◆ **Given material**

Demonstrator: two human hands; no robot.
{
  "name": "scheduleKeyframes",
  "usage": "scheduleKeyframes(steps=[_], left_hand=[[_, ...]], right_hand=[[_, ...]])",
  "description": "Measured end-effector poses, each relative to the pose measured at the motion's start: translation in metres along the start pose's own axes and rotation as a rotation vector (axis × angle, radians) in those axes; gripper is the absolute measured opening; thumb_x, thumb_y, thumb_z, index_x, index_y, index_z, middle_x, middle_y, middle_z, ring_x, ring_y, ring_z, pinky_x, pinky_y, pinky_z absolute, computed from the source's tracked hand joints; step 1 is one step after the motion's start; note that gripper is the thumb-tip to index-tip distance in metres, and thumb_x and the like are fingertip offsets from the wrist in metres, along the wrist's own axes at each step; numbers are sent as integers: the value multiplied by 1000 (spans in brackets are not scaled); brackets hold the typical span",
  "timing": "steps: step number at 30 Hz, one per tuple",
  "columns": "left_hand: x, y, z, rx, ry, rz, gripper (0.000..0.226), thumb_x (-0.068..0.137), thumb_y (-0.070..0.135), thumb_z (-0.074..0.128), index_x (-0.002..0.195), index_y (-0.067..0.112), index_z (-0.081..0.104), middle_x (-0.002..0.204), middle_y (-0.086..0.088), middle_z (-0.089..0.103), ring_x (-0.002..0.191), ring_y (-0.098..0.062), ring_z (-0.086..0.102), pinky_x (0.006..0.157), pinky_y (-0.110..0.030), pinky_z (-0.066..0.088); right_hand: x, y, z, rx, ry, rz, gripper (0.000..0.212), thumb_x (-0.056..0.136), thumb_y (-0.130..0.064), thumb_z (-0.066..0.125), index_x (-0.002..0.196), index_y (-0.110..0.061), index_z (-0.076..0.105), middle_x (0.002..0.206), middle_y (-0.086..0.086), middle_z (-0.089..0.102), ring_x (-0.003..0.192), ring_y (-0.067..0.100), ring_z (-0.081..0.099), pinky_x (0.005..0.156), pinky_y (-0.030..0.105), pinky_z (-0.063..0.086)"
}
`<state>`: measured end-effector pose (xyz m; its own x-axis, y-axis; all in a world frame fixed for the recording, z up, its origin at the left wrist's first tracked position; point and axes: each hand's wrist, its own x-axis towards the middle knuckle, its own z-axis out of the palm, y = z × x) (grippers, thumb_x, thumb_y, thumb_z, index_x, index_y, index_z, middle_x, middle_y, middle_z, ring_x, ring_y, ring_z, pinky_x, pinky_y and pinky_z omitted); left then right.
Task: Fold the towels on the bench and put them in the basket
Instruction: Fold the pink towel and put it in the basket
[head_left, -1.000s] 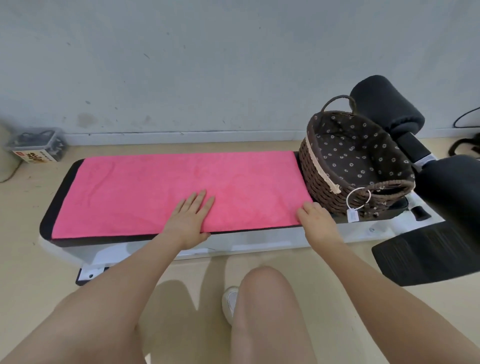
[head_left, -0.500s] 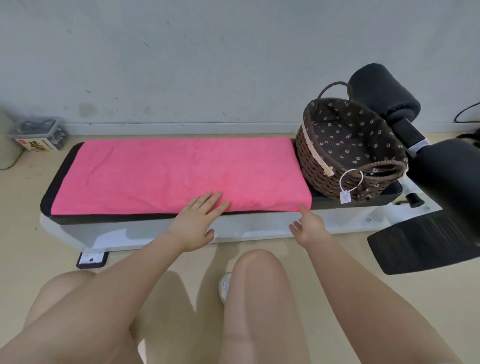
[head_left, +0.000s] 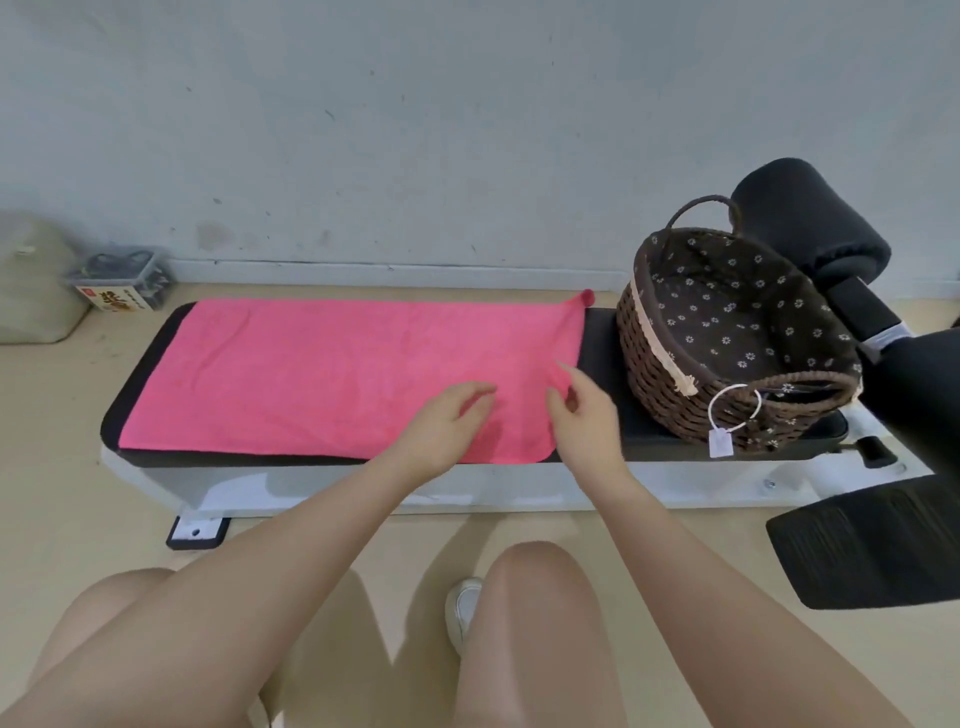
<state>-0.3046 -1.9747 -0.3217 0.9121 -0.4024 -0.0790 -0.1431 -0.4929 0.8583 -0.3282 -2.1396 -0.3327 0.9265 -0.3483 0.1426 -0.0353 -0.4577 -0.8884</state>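
One pink towel (head_left: 337, 379) lies spread flat along the black bench (head_left: 597, 332), directly under and ahead of my hands. My left hand (head_left: 441, 431) hovers over the towel's near right portion, fingers loosely curled and slightly apart, gripping nothing that I can see. My right hand (head_left: 582, 415) sits just beside it at the towel's right edge, where the cloth rises in a small fold at my fingertips; whether thumb and forefinger actually pinch it I cannot tell. Right of my right hand, the wicker basket (head_left: 654, 364) stands on the bench, its floral lining bare.
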Motion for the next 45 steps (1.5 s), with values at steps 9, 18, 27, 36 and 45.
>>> scheduleKeyframes(steps=[9,18,27,36,45], left_hand=[[80,13,5,-316,92,-366,18,92,10,52,77,4,60,73,-10,56,69,-19,52,61,-20,43],[87,-15,3,-102,33,-300,30,87,11,59,63,17,43,58,0,40,52,-14,35,49,-27,28],[88,-22,4,-152,10,-283,19,88,15,59,88,-4,61,71,-11,58,63,-18,50,63,-37,44],[51,-12,-41,-350,85,-227,23,91,13,58,69,15,50,42,10,43,36,-2,33,41,-20,28],[-42,-73,-160,-280,236,-334,20,91,18,58,91,-2,57,63,-10,52,51,-14,43,47,-23,32]], right_hand=[[37,-26,16,-207,-543,-54,22,92,-18,50,87,-3,66,68,3,62,66,19,56,70,36,47],[168,-4,30,-766,-363,-53,53,95,-5,28,144,-25,31,139,13,46,122,33,48,95,43,42],[211,20,36,-921,-249,77,30,94,-8,35,115,-12,57,117,15,59,107,34,57,85,39,46],[200,-58,63,95,-285,113,28,94,-1,36,77,-16,52,60,4,54,46,11,47,42,16,38],[168,-134,189,-68,-352,-219,11,86,-15,62,89,-7,69,91,8,67,90,18,59,86,31,44]])
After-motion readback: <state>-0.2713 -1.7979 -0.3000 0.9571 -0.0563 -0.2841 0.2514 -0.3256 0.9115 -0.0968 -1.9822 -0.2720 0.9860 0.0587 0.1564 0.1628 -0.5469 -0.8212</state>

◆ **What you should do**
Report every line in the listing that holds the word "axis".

◆ **Output below**
  "description": "Measured end-effector poses, each relative to the pose measured at the motion's start: translation in metres along the start pose's own axes and rotation as a rotation vector (axis × angle, radians) in those axes; gripper is the absolute measured opening; thumb_x, thumb_y, thumb_z, index_x, index_y, index_z, middle_x, middle_y, middle_z, ring_x, ring_y, ring_z, pinky_x, pinky_y, pinky_z absolute, computed from the source's tracked hand joints; step 1 is one step after the motion's start; note that gripper is the thumb-tip to index-tip distance in metres, and thumb_x and the like are fingertip offsets from the wrist in metres, along the wrist's own axes at each step; numbers are sent as integers: the value multiplied by 1000 (spans in brackets are not scaled); brackets hold the typical span",
`<state>`: measured end-effector pose (xyz m; its own x-axis, y-axis; all in a world frame fixed for the recording, z up, its origin at the left wrist's first tracked position; point and axes: each hand's wrist, its own x-axis towards the middle knuckle, its own z-axis out of the palm, y = z × x) (grippers, thumb_x, thumb_y, thumb_z, index_x, index_y, index_z, middle_x, middle_y, middle_z, ring_x, ring_y, ring_z, pinky_x, pinky_y and pinky_z omitted); left then right.

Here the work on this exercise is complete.